Todavia, as primeiras conclusões alcançadas por Machado, Costa e Alves (2013) no âmbito do Projeto de investigação “Avaliação de desempenho docente: compreender a sua complexidade para a tomada de decisões fundamentadas na investigação” apontam para uma realidade bem diferente. Embora o 3º ciclo de avaliação (iniciado em 2012) não esteja concebido numa lógica de supervisão, pois a observação de aulas passou a ser opcional e a ser realizada por um avaliador externo, nos dois primeiros ciclos de avaliação - 2007/2009 e 2009/2011 - os modelos tinham como objetivos o desenvolvimento profissional dos professores e a melhoria dos resultados dos alunos, com base numa prática de avaliação formativa. No entanto, os professores participantes nos estudos de caso foram de opinião que a avaliação de desempenho docente se tornou num instrumento de controlo, que subvalorizou aspetos como: a participação dos professores, a autonomia, a autoavaliação, o trabalho colaborativo, a dimensão formativa da avaliação e a aprendizagem e avaliação dos alunos, não se tendo traduzido em melhorias no modo como se ensina. O ambiente de conflitualidade, então, gerado em muitas escolas, assentou em fatores decorrentes dos projetos de escola não sustentarem um processo de integração, coordenação e articulação da avaliação de desempenho, das lideranças não terem sido legitimadas pela formação, do processo de avaliação não ter resultado de uma construção participada, da inexistência de uma “cultura” de avaliação e, ainda, do facto de na construção dos instrumentos de registo se ter procurado um rigor que se revelou incongruente com a eficácia desejada.

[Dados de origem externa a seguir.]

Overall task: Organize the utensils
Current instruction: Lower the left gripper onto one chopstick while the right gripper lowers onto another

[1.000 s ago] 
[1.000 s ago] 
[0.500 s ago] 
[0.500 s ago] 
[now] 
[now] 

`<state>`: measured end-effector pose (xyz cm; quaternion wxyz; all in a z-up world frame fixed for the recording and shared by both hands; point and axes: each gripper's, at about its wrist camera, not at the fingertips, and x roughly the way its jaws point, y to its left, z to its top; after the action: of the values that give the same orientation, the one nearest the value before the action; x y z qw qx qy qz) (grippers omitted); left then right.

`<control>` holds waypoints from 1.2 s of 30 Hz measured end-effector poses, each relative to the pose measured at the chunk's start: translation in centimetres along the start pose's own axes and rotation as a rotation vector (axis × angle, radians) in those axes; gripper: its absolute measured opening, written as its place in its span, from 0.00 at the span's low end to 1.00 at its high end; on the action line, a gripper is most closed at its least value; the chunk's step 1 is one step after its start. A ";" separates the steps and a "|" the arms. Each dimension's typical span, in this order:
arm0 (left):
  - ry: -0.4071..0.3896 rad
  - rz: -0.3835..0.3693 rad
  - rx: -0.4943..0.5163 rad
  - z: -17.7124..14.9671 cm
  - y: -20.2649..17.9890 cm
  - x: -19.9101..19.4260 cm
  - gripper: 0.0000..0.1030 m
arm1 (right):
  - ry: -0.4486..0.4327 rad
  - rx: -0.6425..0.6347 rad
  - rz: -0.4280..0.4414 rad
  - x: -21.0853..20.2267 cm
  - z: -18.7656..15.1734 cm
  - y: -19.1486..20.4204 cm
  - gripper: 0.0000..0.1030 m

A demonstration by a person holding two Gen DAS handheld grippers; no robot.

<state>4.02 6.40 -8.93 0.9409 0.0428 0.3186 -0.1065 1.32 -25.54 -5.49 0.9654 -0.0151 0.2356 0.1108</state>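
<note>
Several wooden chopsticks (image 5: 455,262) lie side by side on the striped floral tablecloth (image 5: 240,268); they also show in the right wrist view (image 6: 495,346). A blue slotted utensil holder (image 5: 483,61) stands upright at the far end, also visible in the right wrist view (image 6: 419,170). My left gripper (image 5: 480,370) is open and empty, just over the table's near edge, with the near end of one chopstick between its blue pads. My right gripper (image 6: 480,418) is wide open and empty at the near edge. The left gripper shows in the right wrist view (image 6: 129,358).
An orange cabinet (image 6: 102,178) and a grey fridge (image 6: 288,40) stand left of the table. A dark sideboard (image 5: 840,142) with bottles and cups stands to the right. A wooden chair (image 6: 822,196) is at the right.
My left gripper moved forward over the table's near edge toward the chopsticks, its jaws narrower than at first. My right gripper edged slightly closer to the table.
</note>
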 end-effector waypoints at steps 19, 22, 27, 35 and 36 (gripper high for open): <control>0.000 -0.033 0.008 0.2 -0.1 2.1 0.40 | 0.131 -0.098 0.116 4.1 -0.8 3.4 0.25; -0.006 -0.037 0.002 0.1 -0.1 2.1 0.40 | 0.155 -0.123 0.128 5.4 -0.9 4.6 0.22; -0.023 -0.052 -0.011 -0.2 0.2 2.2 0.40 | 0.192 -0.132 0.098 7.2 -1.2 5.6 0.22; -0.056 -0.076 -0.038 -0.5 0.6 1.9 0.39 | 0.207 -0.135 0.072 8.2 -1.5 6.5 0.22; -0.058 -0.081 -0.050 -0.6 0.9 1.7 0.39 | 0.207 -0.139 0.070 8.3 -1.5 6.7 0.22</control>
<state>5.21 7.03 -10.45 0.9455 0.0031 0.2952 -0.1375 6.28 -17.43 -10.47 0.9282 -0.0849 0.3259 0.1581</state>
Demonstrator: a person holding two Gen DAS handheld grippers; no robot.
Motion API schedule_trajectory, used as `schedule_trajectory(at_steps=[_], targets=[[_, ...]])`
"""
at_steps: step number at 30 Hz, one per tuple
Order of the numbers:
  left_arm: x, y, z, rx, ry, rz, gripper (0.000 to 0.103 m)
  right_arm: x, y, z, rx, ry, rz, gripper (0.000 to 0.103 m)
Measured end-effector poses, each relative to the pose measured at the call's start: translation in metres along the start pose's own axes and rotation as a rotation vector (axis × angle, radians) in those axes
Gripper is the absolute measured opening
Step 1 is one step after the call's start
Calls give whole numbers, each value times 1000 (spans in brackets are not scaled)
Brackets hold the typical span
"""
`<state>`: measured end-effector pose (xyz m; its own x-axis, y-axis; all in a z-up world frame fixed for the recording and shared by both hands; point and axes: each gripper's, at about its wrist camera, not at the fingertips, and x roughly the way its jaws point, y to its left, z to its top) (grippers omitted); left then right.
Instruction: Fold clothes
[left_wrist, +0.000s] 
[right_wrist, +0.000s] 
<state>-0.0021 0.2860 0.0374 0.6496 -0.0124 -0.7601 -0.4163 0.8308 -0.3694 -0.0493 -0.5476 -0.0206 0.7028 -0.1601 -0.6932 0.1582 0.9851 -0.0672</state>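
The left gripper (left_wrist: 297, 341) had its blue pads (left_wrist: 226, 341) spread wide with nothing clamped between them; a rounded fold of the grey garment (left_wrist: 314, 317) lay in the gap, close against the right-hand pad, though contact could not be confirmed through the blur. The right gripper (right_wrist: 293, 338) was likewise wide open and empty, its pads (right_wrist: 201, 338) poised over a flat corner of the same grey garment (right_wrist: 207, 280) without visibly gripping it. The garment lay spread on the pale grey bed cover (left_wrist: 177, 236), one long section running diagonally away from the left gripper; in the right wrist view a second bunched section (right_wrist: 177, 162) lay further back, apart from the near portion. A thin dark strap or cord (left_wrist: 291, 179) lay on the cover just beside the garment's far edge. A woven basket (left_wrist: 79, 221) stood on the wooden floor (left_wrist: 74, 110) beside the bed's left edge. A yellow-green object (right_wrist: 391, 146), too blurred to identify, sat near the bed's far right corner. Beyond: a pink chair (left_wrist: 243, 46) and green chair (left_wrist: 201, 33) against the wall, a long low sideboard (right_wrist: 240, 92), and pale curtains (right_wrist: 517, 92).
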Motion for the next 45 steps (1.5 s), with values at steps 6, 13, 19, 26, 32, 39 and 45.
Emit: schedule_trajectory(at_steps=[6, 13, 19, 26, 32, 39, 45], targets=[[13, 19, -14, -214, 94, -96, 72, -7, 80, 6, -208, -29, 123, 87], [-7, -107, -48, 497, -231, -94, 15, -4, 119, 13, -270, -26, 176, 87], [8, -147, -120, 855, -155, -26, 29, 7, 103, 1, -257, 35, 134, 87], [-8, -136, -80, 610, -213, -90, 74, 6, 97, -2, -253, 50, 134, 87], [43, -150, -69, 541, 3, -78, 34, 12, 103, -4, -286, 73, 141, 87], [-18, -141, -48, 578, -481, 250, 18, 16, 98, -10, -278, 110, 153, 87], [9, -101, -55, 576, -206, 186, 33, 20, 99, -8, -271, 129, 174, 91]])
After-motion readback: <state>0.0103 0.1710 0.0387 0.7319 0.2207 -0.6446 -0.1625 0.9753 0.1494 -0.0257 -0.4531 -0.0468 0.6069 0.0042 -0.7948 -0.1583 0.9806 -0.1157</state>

Em contrapartida, os mesmos professores evidenciaram as vantagens da autoavaliação no seu desenvolvimento profissional, pois, ao implicar uma postura reflexiva e de questionamento sobre as respetivas práticas, foram conduzidos a uma introspeção que lhes permitiu identificar os aspetos positivos e as debilidades da sua ação educativa, e a

117 procurar soluções para as superar, factos que propiciaram o seu crescimento e desenvolvimento profissionais.

Sendo consensual a importância da autoavaliação, esta não substitui, contudo, as potencialidades da interação e do trabalho colaborativo, da abertura à crítica, à argumentação e à inovação que estes fomentam.